The two narrowed down to the booming telecom sector and within it, the value-added services (VAS) space. “We saw the future would be driven by data and that TV was a direct way to connect to the consumer,” says Reddy.

They pooled their savings of $40,000 to start the venture. Friends from Silicon Valley chipped in with another $1,00,000. “We had a tough time selling the concept to VCs. Just being street smart doesn’t cut it and we had to spend a lot of time sacrificing not just the good life we had back in the US but also family life,” says Reddy.

Technologically, the challenge was to make video streaming work on India’s slower 2G networks and handsets. Eventually, they came up with their own platform, which they called Apalya.

Apalya got its first customer—Idea Cellular—in 2007. Today it works with most leading telecom operators, mobile device manufacturers and TV content providers in India.
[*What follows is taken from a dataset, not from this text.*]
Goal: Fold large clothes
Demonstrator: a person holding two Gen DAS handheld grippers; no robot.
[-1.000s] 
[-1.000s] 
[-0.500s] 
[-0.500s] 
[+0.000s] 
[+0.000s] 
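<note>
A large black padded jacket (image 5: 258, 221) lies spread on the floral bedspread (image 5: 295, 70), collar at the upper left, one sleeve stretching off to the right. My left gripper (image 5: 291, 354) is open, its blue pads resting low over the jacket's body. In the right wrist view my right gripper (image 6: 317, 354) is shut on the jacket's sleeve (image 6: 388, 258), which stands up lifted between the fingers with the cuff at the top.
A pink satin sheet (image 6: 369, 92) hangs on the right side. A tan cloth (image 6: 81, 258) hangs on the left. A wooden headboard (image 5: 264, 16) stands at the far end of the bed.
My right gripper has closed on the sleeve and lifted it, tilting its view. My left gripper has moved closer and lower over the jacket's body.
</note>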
And VCs are flocking to Reddy and Bayyapunedi. Earlier this month, Apalya wrapped up its third round of funding—$7.5 million from Indo-US Venture Partners, IDG Ventures India and Qualcomm Ventures. The company saw its first round of VC funding when Mumbai Angels pumped in half-a-million dollars in 2007; friends came to the rescue once again then, throwing in another $1,00,000 into the venture. The second round of funding came from Qualcomm and IDG in 2008 when the two invested $3 million.

The company, which works on a subscription-based model, is yet to break even. The hope is that this year’s cricket fever—the World Cup and the IPL-will help them do that. IPL 2010 was a landmark event that helped Apalya cross the 3 million subscriber mark. The company is targeting 5 million subscribers and revenues of $3-5 million in 2011. “We should break even this year with profitability coming in next year,” says Reddy.


There is competition emerging from companies like Zenga and Percept Knorigin. Network equipment suppliers like Ericsson also have mobile TV solutions. Apalya is preparing to take on those challenges with newer solutions. A solution for tablet PCs is close to being rolled out. Apalya has also upgraded its platform to work on 3G and 4G networks. In 2G networks, the slower speeds mean that users spend an average of 3 minutes a day viewing TV on their mobiles. With 3G, Apalya expects this to go up to 22-26 minutes, the global norm. That could significantly improve revenues.

The success in India has encouraged Apalya to look at other emerging markets like Africa, West Asia and South East Asia. Those plans may be firmed up in a year. As it goes global, it will compete with global players like MobiTV, MediaFLO, NuNet, SlingPlayer Mobile and Vuclip. How Apalya manages that will be interesting to watch? It has at least one big advantage: it started off in the world’s second biggest mobile market.